■ WHAT IS EXPECTED ■
With the pictures excluded, reproduce all of the data exactly.

■ DATA SECTION ■

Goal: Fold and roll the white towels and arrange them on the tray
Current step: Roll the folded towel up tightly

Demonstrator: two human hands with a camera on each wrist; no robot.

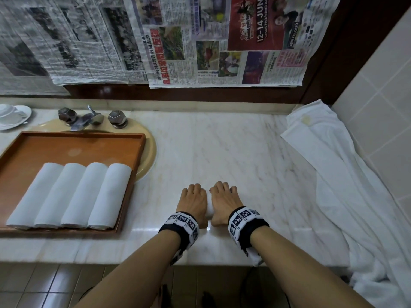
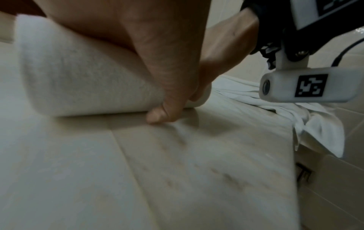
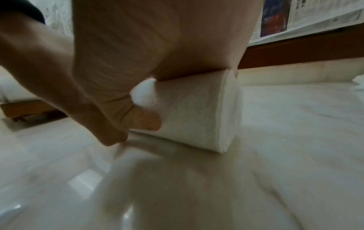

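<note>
A rolled white towel lies on the marble counter near its front edge, its layered end showing in the right wrist view. My left hand and right hand lie side by side on top of it, fingers curled over the far side and thumbs against the near side. From the head view only a sliver of the roll shows between the hands. A wooden tray sits to the left, over the sink, with several rolled white towels lined up along its front.
A heap of loose white cloth drapes over the counter's right end against the tiled wall. Behind the tray are a faucet and a cup on a saucer. Newspaper sheets hang on the back wall.
</note>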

■ ANSWER FOR THIS EXERCISE ■
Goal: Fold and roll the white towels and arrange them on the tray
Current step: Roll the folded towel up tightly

Demonstrator: two human hands with a camera on each wrist; no robot.


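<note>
A rolled white towel lies on the marble counter near its front edge, its layered end showing in the right wrist view. My left hand and right hand lie side by side on top of it, fingers curled over the far side and thumbs against the near side. From the head view only a sliver of the roll shows between the hands. A wooden tray sits to the left, over the sink, with several rolled white towels lined up along its front.
A heap of loose white cloth drapes over the counter's right end against the tiled wall. Behind the tray are a faucet and a cup on a saucer. Newspaper sheets hang on the back wall.
</note>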

The exercise was answered completely.